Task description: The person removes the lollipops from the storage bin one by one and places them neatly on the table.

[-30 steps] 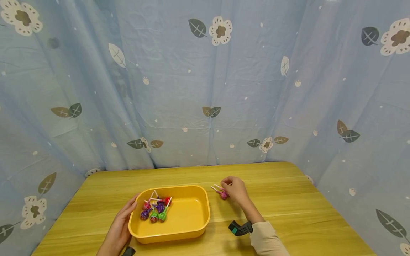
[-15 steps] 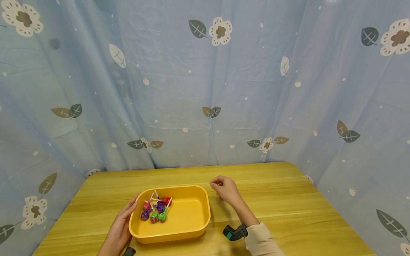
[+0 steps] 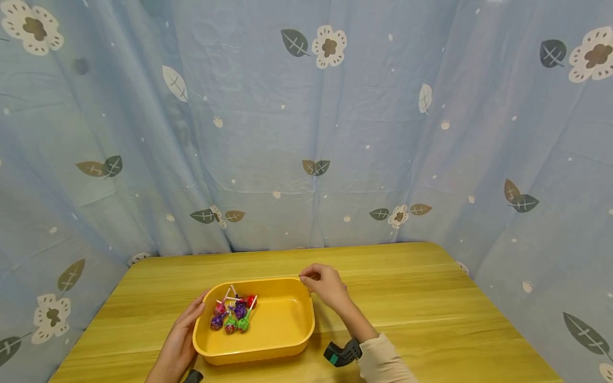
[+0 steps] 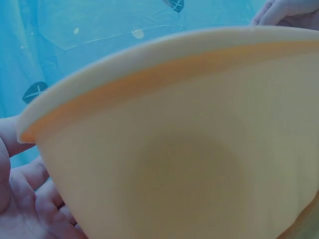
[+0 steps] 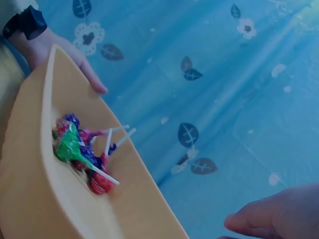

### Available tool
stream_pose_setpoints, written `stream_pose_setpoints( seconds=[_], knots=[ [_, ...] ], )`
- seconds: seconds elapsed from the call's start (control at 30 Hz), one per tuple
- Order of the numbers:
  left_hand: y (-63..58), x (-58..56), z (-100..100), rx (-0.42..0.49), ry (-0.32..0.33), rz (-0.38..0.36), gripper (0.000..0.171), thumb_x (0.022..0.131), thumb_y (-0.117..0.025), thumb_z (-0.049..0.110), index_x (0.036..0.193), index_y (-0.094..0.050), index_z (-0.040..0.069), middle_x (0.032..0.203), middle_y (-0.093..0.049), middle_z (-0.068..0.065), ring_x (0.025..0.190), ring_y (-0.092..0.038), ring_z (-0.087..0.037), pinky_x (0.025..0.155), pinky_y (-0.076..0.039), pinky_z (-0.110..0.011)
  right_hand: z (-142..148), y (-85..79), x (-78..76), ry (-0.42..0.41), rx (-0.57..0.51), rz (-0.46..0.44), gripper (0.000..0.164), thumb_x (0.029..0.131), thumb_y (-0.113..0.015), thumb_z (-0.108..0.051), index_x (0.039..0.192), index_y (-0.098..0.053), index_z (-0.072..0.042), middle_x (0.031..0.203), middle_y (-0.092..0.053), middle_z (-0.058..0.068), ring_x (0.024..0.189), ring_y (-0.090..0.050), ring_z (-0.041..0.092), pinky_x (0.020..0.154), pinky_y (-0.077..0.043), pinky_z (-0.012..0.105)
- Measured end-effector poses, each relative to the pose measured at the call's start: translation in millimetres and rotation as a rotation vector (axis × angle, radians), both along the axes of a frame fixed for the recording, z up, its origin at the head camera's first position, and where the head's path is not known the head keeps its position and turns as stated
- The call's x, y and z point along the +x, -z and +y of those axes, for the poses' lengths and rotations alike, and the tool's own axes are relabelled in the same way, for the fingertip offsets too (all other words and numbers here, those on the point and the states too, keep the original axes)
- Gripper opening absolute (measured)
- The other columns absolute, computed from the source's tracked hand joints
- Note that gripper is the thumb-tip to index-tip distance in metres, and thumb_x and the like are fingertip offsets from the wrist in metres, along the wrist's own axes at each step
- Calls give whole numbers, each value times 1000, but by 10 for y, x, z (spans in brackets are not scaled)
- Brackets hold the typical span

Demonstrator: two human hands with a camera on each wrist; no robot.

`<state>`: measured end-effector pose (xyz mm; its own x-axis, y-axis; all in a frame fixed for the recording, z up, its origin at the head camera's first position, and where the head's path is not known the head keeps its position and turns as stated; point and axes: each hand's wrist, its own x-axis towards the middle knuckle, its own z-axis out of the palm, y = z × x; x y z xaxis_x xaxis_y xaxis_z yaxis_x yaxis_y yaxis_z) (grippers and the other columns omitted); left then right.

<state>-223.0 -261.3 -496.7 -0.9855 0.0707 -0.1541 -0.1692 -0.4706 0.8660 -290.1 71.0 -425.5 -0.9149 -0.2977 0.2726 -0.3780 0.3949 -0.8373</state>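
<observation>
My left hand (image 3: 179, 332) holds the left side of a yellow plastic basin (image 3: 282, 346), thumb at the rim and fingers along the outer wall. Inside, at the left end, lie several wrapped lollipops: purple (image 3: 240, 310), green (image 3: 243, 323), red (image 3: 251, 301) and pink (image 3: 220, 308), white sticks pointing up and across. Close to the basin's far right corner, my right hand (image 3: 328, 287) pinches a thin lollipop stick between thumb and forefinger. A bit of pink wrapper (image 3: 345, 286) peeks out past that hand; the rest is hidden behind it.
The basin stands on a yellow wood-grain table (image 3: 421, 308). A blue curtain (image 3: 268, 133) with flowers and leaves hangs behind and on both sides. Dark bands (image 3: 342, 352) sit on both wrists.
My right hand has moved left from the pink lollipops on the table to the basin's far right corner. The pink lollipops seen earlier are now mostly hidden. My left hand stays on the basin.
</observation>
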Motion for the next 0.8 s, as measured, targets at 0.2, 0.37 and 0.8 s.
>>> stream_pose_setpoints(
  seconds=[0.2,0.37,0.8],
  knots=[
    [-4,3,-1,23,-11,-25,53,101,-49,38,150,-30,27,160,-6,-3,144,-9,-18,108,-30,-27,-132,43,6,-59,-3,13,10,90,-68,-6,96,-70,1,86,-67,4,72,-62,18,61,-56,27],
    [-15,5,-3,12,-14,-29,63,102,-49,38,155,-20,23,160,-5,-3,144,-9,-18,109,-29,-27,-245,60,28,-100,22,-10,10,90,-67,-6,98,-70,1,85,-66,2,71,-61,14,60,-54,24],
    [6,6,-11,4,-28,-33,42,101,-50,39,141,-41,33,149,-24,8,139,-22,-10,107,-33,-24,-481,159,16,-149,146,5,8,88,-70,-6,94,-71,-1,81,-64,-3,70,-57,8,61,-49,22]
  ],
)
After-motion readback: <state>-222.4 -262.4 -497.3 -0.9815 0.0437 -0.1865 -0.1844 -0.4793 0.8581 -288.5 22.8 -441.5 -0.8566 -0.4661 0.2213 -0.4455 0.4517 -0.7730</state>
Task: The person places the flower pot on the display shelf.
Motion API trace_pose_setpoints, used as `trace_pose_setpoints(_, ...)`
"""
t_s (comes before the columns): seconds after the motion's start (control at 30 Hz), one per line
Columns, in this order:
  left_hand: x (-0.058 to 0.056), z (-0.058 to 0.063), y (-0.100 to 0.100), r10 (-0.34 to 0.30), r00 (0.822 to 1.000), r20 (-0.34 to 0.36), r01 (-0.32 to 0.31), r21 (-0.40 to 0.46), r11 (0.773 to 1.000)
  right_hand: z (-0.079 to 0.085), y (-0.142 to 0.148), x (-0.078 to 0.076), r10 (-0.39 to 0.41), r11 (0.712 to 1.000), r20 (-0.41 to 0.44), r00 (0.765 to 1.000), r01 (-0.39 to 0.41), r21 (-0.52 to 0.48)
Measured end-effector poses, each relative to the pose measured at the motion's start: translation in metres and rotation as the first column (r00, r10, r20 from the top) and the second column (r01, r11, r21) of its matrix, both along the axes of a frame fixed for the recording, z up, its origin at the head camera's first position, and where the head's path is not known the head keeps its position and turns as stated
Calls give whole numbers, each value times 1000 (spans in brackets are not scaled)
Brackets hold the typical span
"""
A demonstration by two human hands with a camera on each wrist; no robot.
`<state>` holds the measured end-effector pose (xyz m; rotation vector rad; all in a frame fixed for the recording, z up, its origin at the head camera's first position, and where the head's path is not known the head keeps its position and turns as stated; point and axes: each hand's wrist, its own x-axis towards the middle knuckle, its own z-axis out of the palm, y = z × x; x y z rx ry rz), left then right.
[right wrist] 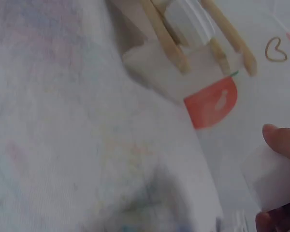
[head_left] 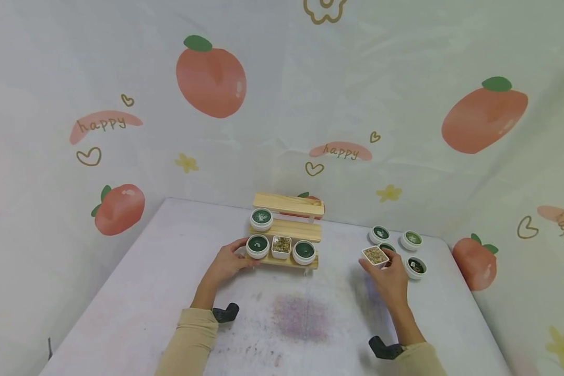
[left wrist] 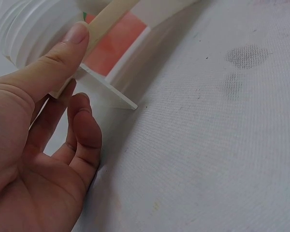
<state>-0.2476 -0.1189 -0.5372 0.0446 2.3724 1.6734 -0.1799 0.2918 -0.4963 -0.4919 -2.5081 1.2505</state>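
A wooden three-step display stand [head_left: 289,204] has clear supports. My left hand [head_left: 227,265] grips the left end of its lowest step, thumb on the wood [left wrist: 106,26] and fingers below in the left wrist view. That step carries a round white cup with a dark green top [head_left: 257,246], a square white cup with speckled filling [head_left: 281,246] and another round green-topped cup [head_left: 304,253]. One more round cup [head_left: 261,219] sits at the left of the middle step. My right hand [head_left: 392,279] pinches a square white cup with beige grainy filling [head_left: 375,256], raised at the right.
Several round white cups stand at the back right, including a dark green one [head_left: 379,234], a lighter green one [head_left: 411,240] and a dark one with pale bits [head_left: 415,268]. The white tabletop [head_left: 263,334] meets a fruit-printed cloth wall [head_left: 282,94] behind.
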Motion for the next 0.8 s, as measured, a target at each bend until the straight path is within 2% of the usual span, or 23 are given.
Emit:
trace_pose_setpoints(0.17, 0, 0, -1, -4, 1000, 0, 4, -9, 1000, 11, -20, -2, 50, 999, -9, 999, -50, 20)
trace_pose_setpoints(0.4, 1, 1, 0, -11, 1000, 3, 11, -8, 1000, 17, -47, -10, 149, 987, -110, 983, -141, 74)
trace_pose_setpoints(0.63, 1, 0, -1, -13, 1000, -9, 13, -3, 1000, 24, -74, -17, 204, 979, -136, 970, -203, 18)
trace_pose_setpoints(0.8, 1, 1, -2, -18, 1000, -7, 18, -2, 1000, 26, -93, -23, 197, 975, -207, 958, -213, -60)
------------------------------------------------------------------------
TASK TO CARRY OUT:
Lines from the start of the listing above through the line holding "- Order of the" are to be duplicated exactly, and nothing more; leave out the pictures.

RESULT FOR THIS EXERCISE:
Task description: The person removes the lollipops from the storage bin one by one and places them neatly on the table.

[-30 steps] 
[-15 steps] 
[+0 steps] 
[+0 steps] 
[+0 steps] 

### Available tool
stream_pose_setpoints, written `stream_pose_setpoints( seconds=[_], knots=[ [_, ...] ], )`
- seconds: seconds elapsed from the call's start (control at 30 Hz), one per tuple
- Order of the numbers:

That is the complete output for this exercise.